Navigating Healthcare Compliance: Why Every Clinic Needs an OIG Check List and Routine Sanction Checks
- venops431
- 21 hours ago
- 3 min read
Selecting the right candidates is crucial across all industries; however, when it comes to selecting employees within the healthcare field, it becomes especially important due to a multitude of safety and compliance-related concerns associated with these employee decisions. When hiring an employee (e.g. a nurse, physician, coder/biller) to work in a medical practice or hospital, employers not only seek candidates with strong work skills but also have to consider whether prospective employees are trustworthy people who are legally certified to work in the healthcare industry. Because of the legal consequences of failing to perform adequate pre-employment screenings, clinics cannot rely on conventional methods of conducting criminal background checks to safeguard themselves from hiring bad employees. Thus, healthcare employers must follow rigorous federal guidelines in order to avoid legal issues related to hiring employees.
Identifying Bad Actors
The government's Office of Inspector General (OIG) recognizes the importance of preventing healthcare fraud and abuse against federally funded government benefits (i.e. Medicaid and Medicare). If a healthcare provider has been convicted of Medicaid fraud, abusing patients, or illegally dispensing controlled substances, there are many penalties for those employees, including an exclusion from employing anyone associated with a clinic or provider that provides services to Medicaid or Medicare recipients.
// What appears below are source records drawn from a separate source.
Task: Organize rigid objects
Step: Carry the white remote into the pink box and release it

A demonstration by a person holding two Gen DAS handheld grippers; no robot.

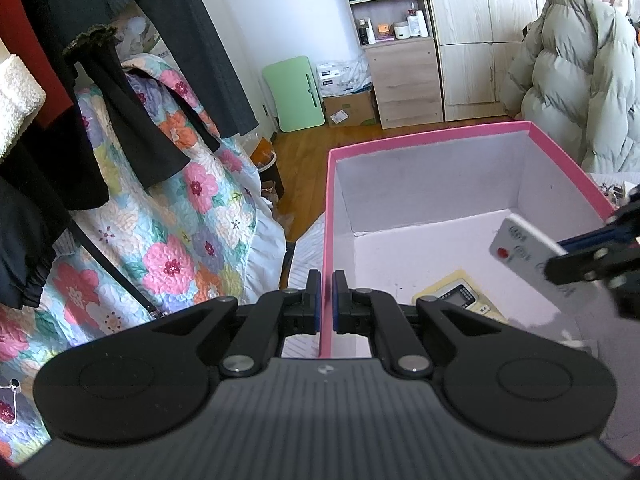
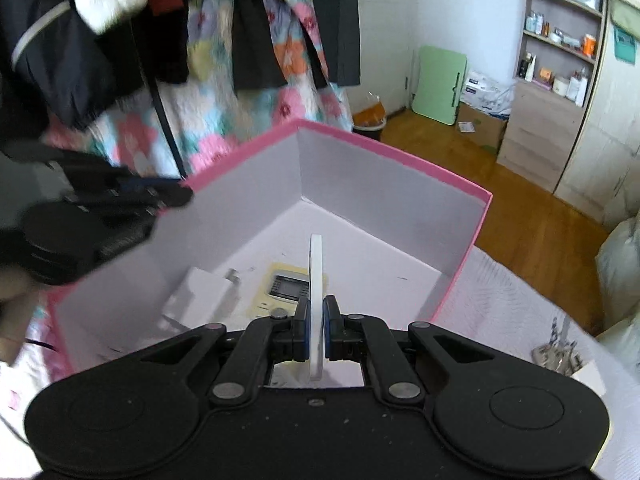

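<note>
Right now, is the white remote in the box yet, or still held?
Still held. The right gripper is shut on the remote, edge-up above the box floor; it rests on nothing. Below lie a yellowed remote and a charger.

The right gripper (image 2: 315, 330) is closed on a thin white remote (image 2: 316, 280), held edge-on between the fingers (image 2: 303, 328) and projecting forward above the open pink box (image 2: 460, 268). Inside the box, on its white floor, a yellowish remote with a display (image 2: 280, 286) lies directly beneath the held remote; a white charger block (image 2: 200, 296) lies just beside it, nearer the box's left wall. The left gripper (image 2: 172, 196) (blurred) is closed on that left wall's rim. Hanging clothes (image 2: 248, 40) are beyond the box.
</note>
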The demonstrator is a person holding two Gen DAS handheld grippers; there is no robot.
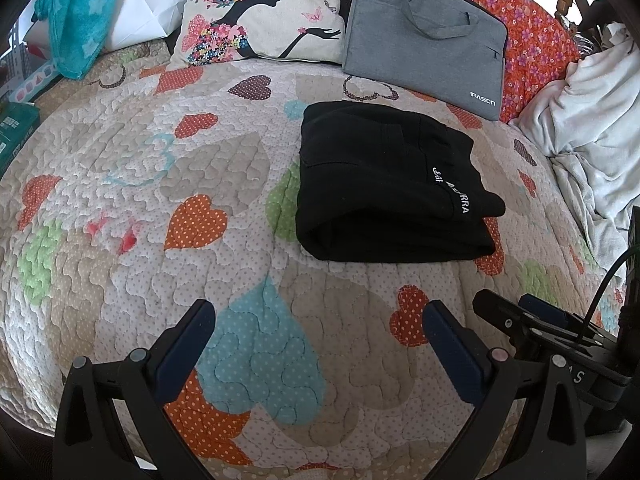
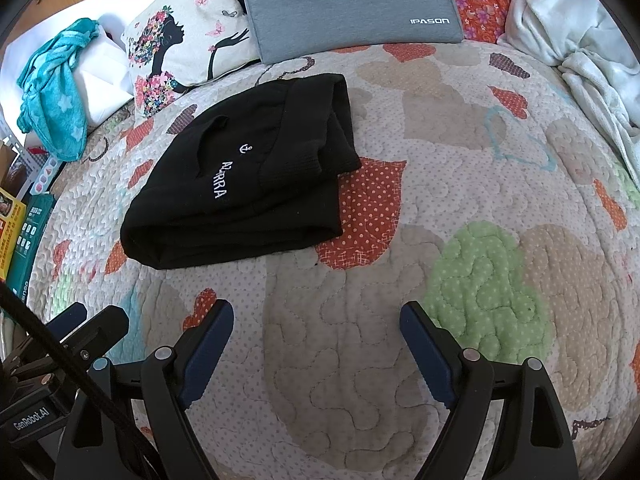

To prevent accidental hiring of those who are banned, as part of the hiring process, HR must do an OIG Check which searches through the Federal Government's database of Excluded Individuals. If a clinic skips this step and hires a banned individual, it could incur severe fines that would put their business in jeopardy.
Moving to the Next Step
The federal Government database is a great way to start, but it is only one piece of the puzzle. Some states have sanctioned or banned healthcare workers through state databases and also through medical board actions. This is why trusted organizations conduct Comprehensive Sanction Checks on all of their employees to verify they have no sanction placed against them by any state or national authority.
Sanctions refer to the penalty put on an individual for a disciplinary action taken against their license. Comprehensive checks look at databases at the Federal, State and Professional Licensing Boards to ensure that the applicant has a clean record at all levels.
Organizing the Monthly Screening Process
Healthcare compliance can be complicated because someone’s circumstances can change in an instant. A nurse can have a 100% clear background check at time of hire; six months later that same nurse may have been sanctioned or banned. If you only run a background check on your employees at time of hire, then you are exposing the clinic to significant potential liability.
Thus, keeping organized is extremely important. Skilled health care managers have a detailed OIG check list. This is a complete, ongoing database on every employee, vendor, contractor and volunteer associated with the clinic. Instead of just looking up names at the time of hire, healthcare facility managers use the total listing of staff and all affiliated persons to query their names through the state and federal databases each month.
Peace of Mind
Healthcare rules can feel confusing and overwhelming, but they exist for a good reason. By understanding the importance of federal database exclusion screening, keeping a well-organized monthly list, and running broad state and federal checks, clinics protect their patients from harm. Even better, they protect their own business from accidental legal trouble and massive financial penalties. Regular screening is simply the backbone of a safe, honest healthcare system.